I didn’t bring up the fact that strangling yourself with a shoelace was clearly psychotic behavior.
“How does that help someone who has just lost their kid and is trying to build self-esteem, not lose it? All they do is try to make you feel shittier to justify keeping you here, so they can take more of your goddamn money,” she said, getting completely worked up. In a change of tone, she asked, “Heroin, huh? I’m here for speed.”
“Speed? Where are your clothes, then?” I asked.

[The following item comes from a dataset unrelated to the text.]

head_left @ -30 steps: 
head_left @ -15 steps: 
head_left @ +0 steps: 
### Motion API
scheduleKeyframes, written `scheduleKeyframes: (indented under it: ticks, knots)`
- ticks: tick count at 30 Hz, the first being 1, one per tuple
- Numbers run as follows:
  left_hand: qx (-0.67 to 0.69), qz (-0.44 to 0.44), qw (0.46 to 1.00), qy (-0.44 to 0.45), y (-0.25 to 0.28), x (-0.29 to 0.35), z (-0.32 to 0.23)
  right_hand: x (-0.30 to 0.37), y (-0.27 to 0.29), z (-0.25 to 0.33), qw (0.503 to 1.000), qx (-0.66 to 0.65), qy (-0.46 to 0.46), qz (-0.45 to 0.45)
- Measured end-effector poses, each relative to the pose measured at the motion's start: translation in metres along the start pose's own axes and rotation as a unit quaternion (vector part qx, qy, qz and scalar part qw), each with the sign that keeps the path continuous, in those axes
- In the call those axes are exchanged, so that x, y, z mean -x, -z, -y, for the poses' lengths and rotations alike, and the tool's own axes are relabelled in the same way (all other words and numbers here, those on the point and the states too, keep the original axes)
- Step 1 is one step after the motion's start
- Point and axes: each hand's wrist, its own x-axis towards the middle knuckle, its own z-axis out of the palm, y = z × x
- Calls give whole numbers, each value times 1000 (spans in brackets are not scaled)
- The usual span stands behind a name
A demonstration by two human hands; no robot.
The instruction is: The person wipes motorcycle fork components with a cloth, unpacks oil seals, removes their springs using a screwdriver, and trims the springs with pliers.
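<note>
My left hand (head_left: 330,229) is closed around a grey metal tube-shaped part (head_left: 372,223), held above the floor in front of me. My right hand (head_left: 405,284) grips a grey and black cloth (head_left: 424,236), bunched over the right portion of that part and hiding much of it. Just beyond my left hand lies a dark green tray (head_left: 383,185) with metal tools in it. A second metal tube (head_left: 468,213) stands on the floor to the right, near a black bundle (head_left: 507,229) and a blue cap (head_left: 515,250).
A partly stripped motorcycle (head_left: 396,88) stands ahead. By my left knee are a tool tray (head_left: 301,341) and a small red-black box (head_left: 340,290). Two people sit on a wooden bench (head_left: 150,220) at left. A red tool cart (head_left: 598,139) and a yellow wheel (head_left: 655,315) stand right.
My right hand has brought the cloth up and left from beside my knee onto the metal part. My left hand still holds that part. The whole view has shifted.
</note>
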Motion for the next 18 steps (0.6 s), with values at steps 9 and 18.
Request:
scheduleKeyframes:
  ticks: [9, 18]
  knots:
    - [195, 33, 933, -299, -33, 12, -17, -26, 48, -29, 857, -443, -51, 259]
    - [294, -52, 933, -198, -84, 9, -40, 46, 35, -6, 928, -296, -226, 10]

“Oh, they took them yesterday when I supposedly tried to kill myself. They’re supposed to be these professionals and they couldn’t see I was just trying to scare my ex-husband? Fucking bastards. Do they know how degrading it is to walk around dressed like one of these nuts?” She said it loud enough for the nurse to hear. The nurse ignored her, but the other gown wearers were starting to give her nasty looks.
“You believe me though, right? That I’m not one of these crazy people?” Again she was talking a little louder than I thought she should have. I didn’t know what to say. I was never good at these on-the-spot situations.
“Honestly? Well, I only met you two minutes ago.”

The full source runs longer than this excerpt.